L'inflazione si mangia i salari

Le retribuzioni contrattuali, ad aprile, sono cresciute rispetto a marzo dello 0,2%. Su base annua la crescita è dell'1,8%. Quasi un punto percentuale in meno rispetto al passo dell'inflazione, che sempre ad aprile ha segnato un +2,7%. 

Secondo i dati forniti oggi dall'Istat, l'aumento delle retribuzioni contrattuali orarie dei lavoratori dipendenti nel periodo gennaio-aprile è del 2,0% rispetto ai primi 4 mesi del 2002. Sempre in termini tendenziali, ma prendendo in considerazione le retribuzioni orarie e non quelle per dipendente, la variazione risulta dell'1,7%. L'aumento congiunturale delle retribuzioni contrattuali in aprile è stato determinato dalla corresponsione dell'indennità di vacanza contrattuale ai dipendenti del settore metalmeccanico (quasi 2 milioni) e dagli aumenti tabellari previsti dai numerosi contratti vigenti, come quello del sistema moda (tessili, vestiario, pelli, cuoio e calzature), il gas e acqua. Nell'interpretare l'aumento delle retribuzioni, sottolinea l'Istat, "si vede per contro che, al termine del mese di aprile del 2003, risultano in attesa di rinnovo 32 contratti". 

La variazione tendenziale dell'indice delle retribuzioni orarie contrattuali che ad aprile è risultata pari all'1,7%, è inferiore di 0,8 punti percentuali rispetto a quella dello stesso mese per ciò che riguarda l'indice dei prezzi al consumo per le famiglie, operai e impiegati (Foi) al netto dei tabacchi.

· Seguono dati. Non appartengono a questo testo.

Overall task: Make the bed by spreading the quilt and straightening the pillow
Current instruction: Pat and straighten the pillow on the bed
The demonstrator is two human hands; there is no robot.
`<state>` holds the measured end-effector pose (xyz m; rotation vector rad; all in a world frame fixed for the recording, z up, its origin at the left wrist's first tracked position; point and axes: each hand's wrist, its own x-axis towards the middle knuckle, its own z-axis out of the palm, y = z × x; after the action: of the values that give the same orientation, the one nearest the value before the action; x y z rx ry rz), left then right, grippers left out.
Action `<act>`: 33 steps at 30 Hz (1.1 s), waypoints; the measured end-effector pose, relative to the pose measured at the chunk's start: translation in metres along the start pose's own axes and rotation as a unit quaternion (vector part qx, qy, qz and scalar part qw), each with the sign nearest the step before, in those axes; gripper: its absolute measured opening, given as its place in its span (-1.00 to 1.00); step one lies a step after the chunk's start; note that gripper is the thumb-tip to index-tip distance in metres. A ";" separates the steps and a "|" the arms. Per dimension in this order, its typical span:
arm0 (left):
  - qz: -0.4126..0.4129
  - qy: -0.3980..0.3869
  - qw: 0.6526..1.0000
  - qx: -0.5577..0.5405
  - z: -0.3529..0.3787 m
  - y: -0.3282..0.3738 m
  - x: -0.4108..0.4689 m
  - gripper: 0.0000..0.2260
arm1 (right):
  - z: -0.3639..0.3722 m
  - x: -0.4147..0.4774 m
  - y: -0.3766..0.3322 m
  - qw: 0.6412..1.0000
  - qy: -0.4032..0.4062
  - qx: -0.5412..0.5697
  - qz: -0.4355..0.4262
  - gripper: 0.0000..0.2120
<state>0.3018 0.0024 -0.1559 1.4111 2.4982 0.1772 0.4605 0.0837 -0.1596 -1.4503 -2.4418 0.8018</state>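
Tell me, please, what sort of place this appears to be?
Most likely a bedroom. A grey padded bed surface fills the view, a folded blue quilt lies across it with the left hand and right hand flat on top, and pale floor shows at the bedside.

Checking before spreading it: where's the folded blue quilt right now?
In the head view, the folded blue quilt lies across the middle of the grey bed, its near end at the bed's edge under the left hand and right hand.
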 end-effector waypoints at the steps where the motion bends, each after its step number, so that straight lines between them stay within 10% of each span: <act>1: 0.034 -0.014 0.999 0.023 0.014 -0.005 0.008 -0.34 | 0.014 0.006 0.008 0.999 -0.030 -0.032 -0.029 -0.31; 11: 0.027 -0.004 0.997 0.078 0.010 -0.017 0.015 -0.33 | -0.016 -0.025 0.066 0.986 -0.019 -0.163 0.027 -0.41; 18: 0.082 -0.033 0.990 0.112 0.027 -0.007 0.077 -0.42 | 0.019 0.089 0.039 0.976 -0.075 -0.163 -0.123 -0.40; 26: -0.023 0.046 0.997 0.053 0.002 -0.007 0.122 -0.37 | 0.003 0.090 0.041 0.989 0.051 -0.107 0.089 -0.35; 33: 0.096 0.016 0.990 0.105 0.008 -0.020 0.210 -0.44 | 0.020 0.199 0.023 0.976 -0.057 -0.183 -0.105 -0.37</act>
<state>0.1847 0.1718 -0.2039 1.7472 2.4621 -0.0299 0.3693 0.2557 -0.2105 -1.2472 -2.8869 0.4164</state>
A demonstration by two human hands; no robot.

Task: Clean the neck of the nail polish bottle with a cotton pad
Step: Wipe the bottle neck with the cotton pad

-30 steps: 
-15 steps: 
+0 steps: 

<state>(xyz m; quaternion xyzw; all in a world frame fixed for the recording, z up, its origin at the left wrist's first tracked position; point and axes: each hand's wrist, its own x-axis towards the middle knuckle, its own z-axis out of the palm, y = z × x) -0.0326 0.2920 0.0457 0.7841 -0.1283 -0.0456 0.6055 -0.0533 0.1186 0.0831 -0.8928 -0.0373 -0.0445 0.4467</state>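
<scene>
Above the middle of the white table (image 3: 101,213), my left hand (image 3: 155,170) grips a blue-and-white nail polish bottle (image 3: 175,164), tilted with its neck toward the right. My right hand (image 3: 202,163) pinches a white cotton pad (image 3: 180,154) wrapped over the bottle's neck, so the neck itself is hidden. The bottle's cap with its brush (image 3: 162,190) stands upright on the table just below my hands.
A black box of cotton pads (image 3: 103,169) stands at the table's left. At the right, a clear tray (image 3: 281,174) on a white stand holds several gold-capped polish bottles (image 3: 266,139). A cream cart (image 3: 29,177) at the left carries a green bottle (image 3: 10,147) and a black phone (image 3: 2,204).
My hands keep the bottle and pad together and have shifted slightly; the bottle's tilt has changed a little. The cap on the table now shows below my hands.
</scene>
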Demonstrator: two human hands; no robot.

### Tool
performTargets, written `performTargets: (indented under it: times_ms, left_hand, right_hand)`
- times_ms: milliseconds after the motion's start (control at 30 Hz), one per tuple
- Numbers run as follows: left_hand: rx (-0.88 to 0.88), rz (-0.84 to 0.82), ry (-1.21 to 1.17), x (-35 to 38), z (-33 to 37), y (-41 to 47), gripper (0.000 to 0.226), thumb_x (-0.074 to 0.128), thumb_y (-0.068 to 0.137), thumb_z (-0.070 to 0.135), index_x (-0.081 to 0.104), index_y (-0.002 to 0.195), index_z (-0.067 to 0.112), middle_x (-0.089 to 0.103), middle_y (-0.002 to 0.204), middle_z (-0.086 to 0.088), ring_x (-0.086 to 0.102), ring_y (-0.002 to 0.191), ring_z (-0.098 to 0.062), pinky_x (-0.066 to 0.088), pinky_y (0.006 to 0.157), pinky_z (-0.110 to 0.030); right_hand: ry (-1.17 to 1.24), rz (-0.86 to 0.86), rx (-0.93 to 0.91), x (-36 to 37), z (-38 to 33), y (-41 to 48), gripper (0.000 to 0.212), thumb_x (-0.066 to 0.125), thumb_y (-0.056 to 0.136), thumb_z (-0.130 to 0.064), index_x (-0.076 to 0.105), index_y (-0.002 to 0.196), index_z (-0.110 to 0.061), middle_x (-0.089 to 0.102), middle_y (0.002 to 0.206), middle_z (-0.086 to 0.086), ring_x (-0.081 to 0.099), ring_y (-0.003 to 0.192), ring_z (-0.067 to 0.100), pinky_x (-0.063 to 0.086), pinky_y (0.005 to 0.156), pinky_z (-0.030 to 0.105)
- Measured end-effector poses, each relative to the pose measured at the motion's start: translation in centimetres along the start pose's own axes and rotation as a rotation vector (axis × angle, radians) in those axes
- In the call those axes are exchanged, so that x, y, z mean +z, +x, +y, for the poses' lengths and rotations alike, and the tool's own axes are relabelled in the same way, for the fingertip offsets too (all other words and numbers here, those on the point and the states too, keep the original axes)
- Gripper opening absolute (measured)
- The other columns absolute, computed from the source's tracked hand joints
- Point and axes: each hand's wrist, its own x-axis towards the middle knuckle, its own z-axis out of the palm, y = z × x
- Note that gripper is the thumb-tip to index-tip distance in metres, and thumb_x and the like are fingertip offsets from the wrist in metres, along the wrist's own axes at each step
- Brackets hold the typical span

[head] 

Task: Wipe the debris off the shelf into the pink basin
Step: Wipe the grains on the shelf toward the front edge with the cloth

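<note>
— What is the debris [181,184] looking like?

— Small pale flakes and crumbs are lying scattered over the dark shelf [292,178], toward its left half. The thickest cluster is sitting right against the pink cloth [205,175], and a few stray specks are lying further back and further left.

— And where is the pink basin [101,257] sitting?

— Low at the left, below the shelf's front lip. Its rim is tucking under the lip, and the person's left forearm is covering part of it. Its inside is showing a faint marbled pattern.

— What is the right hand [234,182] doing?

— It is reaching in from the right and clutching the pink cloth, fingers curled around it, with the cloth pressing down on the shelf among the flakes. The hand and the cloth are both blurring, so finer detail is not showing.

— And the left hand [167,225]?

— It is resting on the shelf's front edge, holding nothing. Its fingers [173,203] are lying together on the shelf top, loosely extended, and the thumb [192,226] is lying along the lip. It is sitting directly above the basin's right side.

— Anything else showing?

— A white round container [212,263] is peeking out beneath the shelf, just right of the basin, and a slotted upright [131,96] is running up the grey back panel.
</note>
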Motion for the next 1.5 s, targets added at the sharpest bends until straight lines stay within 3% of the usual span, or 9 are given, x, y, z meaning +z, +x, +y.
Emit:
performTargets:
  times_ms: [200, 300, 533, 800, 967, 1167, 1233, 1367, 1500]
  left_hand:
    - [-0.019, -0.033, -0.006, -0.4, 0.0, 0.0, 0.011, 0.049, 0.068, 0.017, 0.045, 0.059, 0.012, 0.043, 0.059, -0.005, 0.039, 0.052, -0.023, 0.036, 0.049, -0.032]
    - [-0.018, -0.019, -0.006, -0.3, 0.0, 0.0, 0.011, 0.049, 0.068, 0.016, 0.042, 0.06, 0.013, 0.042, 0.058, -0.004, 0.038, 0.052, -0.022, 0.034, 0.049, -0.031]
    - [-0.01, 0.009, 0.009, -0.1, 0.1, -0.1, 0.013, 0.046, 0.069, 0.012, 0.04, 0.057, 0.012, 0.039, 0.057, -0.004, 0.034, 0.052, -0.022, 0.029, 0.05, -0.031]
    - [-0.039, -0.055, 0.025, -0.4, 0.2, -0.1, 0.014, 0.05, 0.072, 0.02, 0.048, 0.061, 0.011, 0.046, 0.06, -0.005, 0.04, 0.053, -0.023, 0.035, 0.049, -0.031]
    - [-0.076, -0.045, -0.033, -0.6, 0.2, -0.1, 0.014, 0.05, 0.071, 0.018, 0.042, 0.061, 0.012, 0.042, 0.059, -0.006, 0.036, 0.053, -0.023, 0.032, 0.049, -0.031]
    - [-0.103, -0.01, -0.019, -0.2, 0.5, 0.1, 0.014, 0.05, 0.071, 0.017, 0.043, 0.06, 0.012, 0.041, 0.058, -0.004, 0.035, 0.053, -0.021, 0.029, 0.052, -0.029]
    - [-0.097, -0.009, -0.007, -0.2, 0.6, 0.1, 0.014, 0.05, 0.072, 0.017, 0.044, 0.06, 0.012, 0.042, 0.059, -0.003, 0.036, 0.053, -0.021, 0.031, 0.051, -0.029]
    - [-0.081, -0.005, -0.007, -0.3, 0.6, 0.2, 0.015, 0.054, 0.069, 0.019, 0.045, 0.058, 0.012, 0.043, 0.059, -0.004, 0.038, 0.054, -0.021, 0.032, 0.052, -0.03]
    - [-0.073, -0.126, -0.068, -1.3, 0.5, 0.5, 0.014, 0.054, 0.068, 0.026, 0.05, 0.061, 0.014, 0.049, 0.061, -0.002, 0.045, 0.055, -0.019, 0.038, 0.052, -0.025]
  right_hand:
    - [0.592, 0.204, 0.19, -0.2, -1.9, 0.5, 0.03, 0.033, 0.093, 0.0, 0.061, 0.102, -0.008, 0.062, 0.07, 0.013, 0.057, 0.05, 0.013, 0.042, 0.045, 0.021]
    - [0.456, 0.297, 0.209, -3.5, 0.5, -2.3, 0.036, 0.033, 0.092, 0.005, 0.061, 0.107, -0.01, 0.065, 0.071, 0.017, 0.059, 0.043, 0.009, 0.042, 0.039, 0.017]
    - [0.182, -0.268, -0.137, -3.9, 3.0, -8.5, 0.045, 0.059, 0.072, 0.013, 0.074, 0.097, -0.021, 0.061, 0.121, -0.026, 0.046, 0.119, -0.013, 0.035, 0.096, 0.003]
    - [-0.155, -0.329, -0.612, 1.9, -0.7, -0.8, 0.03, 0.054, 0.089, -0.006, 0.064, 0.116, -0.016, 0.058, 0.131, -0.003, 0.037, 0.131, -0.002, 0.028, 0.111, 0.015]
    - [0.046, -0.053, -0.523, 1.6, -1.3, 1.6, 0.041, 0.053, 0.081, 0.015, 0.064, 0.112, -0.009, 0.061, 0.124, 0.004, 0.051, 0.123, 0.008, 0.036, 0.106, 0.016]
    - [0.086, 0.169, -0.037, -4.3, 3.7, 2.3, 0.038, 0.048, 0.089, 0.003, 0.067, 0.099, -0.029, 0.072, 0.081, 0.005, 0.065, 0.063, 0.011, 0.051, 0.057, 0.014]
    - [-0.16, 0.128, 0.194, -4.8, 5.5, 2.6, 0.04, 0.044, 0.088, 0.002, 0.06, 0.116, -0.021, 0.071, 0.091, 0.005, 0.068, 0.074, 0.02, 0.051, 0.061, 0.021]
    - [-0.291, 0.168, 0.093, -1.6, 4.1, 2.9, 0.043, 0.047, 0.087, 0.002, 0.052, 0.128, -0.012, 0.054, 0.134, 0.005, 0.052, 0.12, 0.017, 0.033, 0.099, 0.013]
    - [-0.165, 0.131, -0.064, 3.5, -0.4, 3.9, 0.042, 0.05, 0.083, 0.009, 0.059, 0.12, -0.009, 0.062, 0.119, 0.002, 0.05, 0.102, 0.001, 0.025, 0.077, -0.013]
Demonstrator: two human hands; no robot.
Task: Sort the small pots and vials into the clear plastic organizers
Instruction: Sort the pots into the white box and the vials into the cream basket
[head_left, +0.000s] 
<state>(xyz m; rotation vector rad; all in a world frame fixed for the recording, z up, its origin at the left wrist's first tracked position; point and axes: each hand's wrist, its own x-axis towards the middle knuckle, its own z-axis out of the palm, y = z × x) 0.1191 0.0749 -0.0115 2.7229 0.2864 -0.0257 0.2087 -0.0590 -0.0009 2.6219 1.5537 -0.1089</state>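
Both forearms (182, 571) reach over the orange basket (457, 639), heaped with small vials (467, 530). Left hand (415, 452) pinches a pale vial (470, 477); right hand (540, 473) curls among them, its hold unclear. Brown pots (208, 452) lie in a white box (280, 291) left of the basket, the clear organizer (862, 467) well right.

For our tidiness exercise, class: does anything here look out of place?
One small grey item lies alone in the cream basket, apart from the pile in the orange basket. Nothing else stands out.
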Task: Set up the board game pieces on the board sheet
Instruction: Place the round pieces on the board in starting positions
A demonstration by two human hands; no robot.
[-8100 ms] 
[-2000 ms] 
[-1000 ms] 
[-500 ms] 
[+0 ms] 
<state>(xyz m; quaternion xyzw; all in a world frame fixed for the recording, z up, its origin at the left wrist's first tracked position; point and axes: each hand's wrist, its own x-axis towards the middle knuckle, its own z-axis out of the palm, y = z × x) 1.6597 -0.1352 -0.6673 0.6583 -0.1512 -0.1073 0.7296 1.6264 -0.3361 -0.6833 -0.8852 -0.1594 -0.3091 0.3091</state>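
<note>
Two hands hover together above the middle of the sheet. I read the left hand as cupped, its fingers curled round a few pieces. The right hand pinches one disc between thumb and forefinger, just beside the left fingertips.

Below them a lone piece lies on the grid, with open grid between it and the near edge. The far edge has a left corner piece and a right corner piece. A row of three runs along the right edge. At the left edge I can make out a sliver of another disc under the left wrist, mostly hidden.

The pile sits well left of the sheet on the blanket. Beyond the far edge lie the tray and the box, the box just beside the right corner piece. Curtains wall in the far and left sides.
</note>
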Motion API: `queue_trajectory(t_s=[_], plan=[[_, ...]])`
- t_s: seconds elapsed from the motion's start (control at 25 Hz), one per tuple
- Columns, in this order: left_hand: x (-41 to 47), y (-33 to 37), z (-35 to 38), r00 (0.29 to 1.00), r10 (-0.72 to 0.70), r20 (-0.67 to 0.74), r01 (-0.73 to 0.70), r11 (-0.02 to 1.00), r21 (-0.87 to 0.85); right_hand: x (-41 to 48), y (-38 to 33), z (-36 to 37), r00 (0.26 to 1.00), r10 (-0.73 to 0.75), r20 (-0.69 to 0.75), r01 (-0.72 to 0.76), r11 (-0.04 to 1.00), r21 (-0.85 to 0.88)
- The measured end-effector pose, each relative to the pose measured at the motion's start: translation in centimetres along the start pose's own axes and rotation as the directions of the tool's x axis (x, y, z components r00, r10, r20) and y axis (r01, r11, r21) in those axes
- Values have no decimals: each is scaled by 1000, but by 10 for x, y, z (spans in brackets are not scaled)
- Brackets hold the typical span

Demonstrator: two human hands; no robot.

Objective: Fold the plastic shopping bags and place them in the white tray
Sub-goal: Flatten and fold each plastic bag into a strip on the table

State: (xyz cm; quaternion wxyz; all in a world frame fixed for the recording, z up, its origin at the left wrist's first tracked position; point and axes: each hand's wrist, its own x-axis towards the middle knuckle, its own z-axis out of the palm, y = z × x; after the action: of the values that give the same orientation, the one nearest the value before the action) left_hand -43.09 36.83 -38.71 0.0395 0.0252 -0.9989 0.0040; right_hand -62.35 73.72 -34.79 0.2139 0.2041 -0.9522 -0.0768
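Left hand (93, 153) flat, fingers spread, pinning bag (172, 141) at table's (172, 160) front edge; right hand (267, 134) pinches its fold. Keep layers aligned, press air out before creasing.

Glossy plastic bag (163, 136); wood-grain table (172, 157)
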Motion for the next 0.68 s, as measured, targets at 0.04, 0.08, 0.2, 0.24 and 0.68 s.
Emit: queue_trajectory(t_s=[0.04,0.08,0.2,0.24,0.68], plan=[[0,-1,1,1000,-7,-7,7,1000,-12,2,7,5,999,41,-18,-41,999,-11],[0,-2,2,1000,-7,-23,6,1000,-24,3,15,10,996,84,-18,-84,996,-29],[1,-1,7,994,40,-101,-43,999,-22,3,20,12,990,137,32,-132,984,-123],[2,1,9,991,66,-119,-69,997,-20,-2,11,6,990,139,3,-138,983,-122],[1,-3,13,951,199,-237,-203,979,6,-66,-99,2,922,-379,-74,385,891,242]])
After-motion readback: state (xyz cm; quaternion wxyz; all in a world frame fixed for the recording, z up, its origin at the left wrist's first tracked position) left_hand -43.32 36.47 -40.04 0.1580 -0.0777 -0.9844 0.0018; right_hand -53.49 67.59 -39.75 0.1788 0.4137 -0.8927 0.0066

Sulla base della dinamica precedente e dei contratti in vigore alla fine di aprile, l'indice delle retribuzioni orarie contrattuali per l'intera economia ha già acquisito per l'intero 2003 rispetto al 2002 un incremento dell'1,5%, cioé di un decimo di punto percentuale superiore al tasso dell'inflazione programmata. Alla fine del mese considerato solo nel settore dell'edilizia risulta in vigore la totalità dei contratti osservati. "I gradi elevati di copertura contrattuale - afferma l'Istat - si registrano nell'agricoltura e nel settore credito e assicurazioni", mentre "livelli sensibilmente inferiori caratterizzano i settori di industria in senso stretto, trasporti, comunicazioni e attività connesse e servizi privati. Una copertura ancora più limitata si osserva nell'attività della pubblica amministrazione, mentre ne settore commercio, pubblici esercizi e commercio la quota dei contratti in vigore è nulla essendo scaduti entrambi gli accordi ad esse aderenti". 

'Si consolida nel mese di aprile lo scarto dell'1% tra inflazione reale e retribuzioni, con effetti drammatici sul tenore di vita dei lavoratori e quindi sulla disponibilità ai consumi, motore importante di un'economia che ha bisogno di ossigeno'. Marigia Maulucci, segretaria confederale della Cgil, commenta così i dati Istat diffusi stamattina. 'Il governo - spiega la sindacalista -, dopo aver causato la malattia, si appresta a curarne il sintomo con un decreto che favorirebbe rottamazioni, sconti e Dio solo sa quali altre diavolerie. Un supermarket di offerte nel deserto della domanda'. 'Com'è noto - sottolinea ancora Maulucci - , la sola cura del sintomo è inutile e spesso dannosa'. 'L'unico dato positivo dei conti del paese - conclude la segretaria della Cgil - è l'inflazione che cresce, mettendoci per ora al riparo da rischi deflativi. Come dire: se tutto va bene, siamo rovinati. Bisognerebbe investire nella ripresa, potenziando ricerca e innovazione di prodotto e soprattutto chiudere i contratti aperti sulla base dell'inflazione reale (quella programmata, come si è visto, è una fregatura)'.